● Assigned task
Go through the lines below and repeat each one exactly, skipping pictures.

Dataset excerpts

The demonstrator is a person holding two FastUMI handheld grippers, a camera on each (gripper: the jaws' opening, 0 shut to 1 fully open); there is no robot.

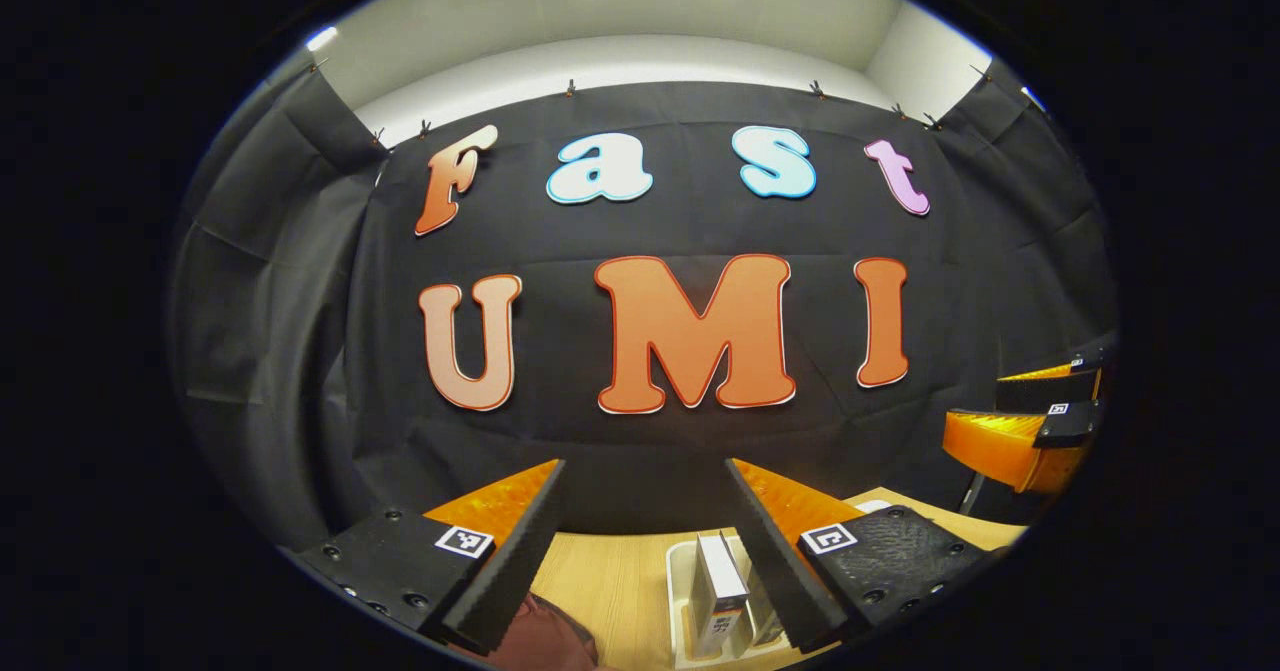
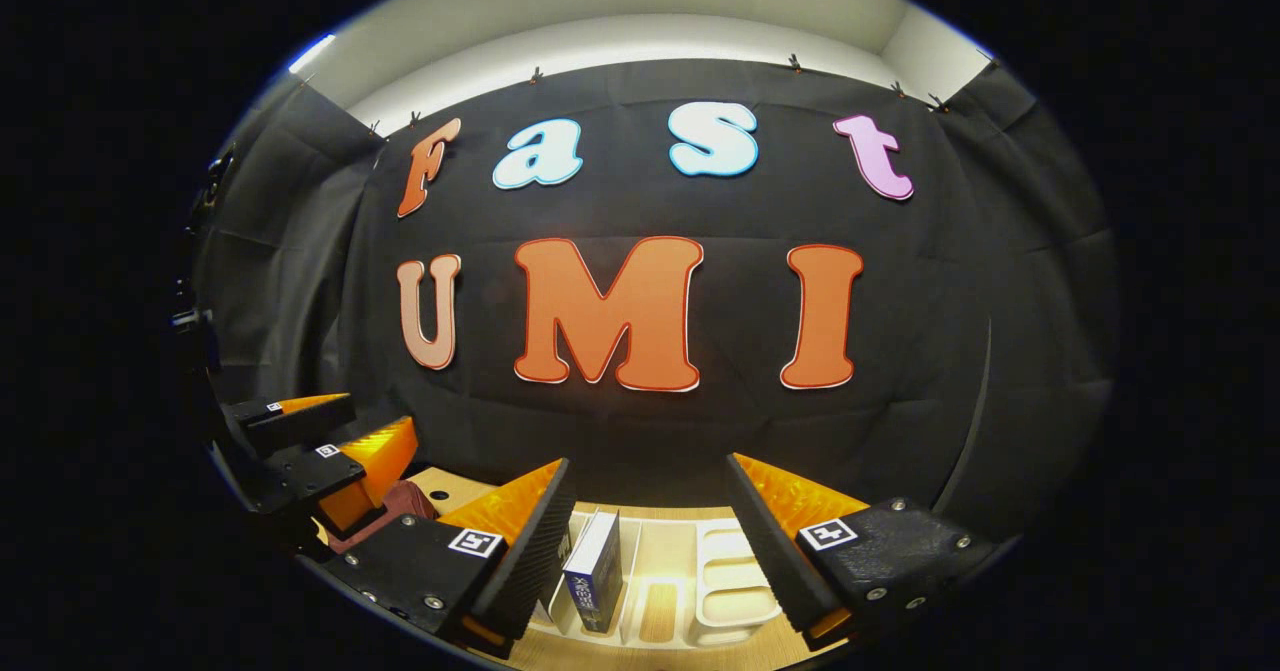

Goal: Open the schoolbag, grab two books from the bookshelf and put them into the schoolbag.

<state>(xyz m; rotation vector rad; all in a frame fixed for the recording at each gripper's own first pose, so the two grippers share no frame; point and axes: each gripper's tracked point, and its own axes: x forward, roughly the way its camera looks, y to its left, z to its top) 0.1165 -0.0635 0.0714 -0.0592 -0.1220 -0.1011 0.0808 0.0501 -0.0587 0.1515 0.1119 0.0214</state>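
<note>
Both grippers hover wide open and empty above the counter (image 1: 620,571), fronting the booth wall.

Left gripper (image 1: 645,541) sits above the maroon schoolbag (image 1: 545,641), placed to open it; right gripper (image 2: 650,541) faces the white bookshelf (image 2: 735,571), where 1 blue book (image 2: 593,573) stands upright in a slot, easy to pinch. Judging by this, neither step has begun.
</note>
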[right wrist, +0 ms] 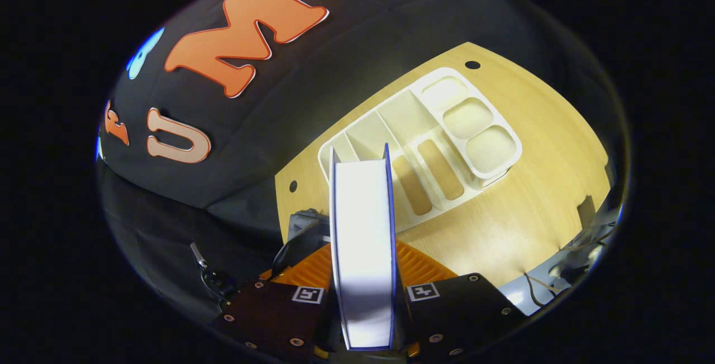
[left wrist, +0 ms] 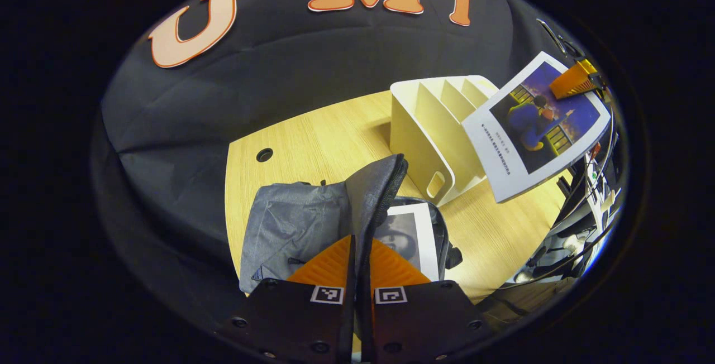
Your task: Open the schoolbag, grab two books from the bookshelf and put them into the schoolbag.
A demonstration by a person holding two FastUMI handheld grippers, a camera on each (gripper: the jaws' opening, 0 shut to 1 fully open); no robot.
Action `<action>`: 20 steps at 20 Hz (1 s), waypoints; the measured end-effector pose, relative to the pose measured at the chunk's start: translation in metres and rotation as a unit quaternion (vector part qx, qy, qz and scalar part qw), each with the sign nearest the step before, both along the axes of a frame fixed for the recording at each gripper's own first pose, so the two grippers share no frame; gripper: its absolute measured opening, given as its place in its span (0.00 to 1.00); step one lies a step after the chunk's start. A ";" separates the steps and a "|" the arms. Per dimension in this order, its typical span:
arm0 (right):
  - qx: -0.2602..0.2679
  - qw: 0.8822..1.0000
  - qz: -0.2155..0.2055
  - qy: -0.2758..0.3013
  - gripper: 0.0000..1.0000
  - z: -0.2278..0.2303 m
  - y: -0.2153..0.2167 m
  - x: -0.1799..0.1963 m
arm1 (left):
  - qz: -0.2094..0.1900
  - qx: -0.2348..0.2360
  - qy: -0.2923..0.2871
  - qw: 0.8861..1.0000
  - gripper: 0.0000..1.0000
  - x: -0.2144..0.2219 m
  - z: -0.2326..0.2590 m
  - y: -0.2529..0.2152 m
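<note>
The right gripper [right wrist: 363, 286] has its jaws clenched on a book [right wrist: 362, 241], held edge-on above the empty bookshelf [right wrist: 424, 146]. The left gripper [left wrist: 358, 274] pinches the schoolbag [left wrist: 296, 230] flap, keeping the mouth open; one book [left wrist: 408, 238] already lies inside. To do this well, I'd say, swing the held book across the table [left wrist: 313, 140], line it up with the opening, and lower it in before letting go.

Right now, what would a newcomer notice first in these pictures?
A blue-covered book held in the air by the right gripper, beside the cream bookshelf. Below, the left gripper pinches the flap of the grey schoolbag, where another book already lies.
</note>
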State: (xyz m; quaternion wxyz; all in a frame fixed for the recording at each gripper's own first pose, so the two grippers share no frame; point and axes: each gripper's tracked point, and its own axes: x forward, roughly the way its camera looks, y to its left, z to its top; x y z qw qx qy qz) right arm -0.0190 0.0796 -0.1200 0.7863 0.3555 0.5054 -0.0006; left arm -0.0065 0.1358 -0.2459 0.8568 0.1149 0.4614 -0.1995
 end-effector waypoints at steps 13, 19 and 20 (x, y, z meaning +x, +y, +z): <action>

● Solution to this exercise
The demonstrator is a person holding two FastUMI handheld grippers, a camera on each (gripper: the jaws' opening, 0 shut to 1 fully open); there is no robot.


Goal: Open the schoolbag, grab two books from the bookshelf and put them into the schoolbag.

<state>(xyz m; rotation vector rad; all in a frame fixed for the recording at each gripper's own first pose, so the two grippers share no frame; point and axes: each gripper's tracked point, and its own axes: x forward, roughly the way its camera looks, y to its left, z to its top) 0.1165 -0.0635 0.0714 -0.0592 -0.1220 -0.1011 0.0808 0.0501 -0.0587 0.1515 0.1119 0.0214</state>
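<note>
Both grippers hover wide open and empty above the counter (image 1: 620,571), fronting the booth wall.

Left gripper (image 1: 645,541) sits above the maroon schoolbag (image 1: 545,641), placed to open it; right gripper (image 2: 650,541) faces the white bookshelf (image 2: 735,571), where 1 blue book (image 2: 593,573) stands upright in a slot, easy to pinch. Judging by this, neither step has begun.
</note>
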[right wrist, +0 ms] 
[left wrist, +0 ms] 
Your task: Open the schoolbag, grab two books from the bookshelf and put them into the schoolbag.
A demonstration by a person holding two FastUMI handheld grippers, a camera on each (gripper: the jaws' opening, 0 shut to 1 fully open); no robot.
Action `<action>`: 20 steps at 20 Hz (1 s), waypoints; the measured end-effector pose, relative to the pose measured at the chunk's start: translation in metres and rotation as a unit quaternion (vector part qx, qy, qz and scalar part qw), each with the sign nearest the step before, both along the axes of a frame fixed for the recording at each gripper's own first pose, so the two grippers share no frame; gripper: its absolute measured opening, given as its place in its span (0.00 to 1.00); step one lies a step after the chunk's start. A ";" separates the steps and a "|" the arms. Per dimension in this order, its typical span:
arm0 (right):
  - qx: -0.2602..0.2679
  - qw: 0.8822..1.0000
  - qz: -0.2155..0.2055
  - qy: -0.2758..0.3013
  - gripper: 0.0000..1.0000
  - z: -0.2278..0.2303 m
  - y: -0.2153..0.2167 m
  - x: -0.1799..0.1963 m
arm1 (left):
  - qz: -0.2094..0.1900
  - qx: -0.2348..0.2360
  - qy: -0.2923..0.2871
  - qw: 0.8861..1.0000
  - gripper: 0.0000..1.0000
  - x: -0.2144..0.2219 m
  - z: -0.2326..0.2590 m
  - y: -0.2529..0.2152 m
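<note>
The right gripper [right wrist: 363, 286] has its jaws clenched on a book [right wrist: 362, 241], held edge-on above the empty bookshelf [right wrist: 424, 146]. The left gripper [left wrist: 358, 274] pinches the schoolbag [left wrist: 296, 230] flap, keeping the mouth open; one book [left wrist: 408, 238] already lies inside. To do this well, I'd say, swing the held book across the table [left wrist: 313, 140], line it up with the opening, and lower it in before letting go.

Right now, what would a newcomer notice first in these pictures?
A blue-covered book held in the air by the right gripper, beside the cream bookshelf. Below, the left gripper pinches the flap of the grey schoolbag, where another book already lies.
</note>
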State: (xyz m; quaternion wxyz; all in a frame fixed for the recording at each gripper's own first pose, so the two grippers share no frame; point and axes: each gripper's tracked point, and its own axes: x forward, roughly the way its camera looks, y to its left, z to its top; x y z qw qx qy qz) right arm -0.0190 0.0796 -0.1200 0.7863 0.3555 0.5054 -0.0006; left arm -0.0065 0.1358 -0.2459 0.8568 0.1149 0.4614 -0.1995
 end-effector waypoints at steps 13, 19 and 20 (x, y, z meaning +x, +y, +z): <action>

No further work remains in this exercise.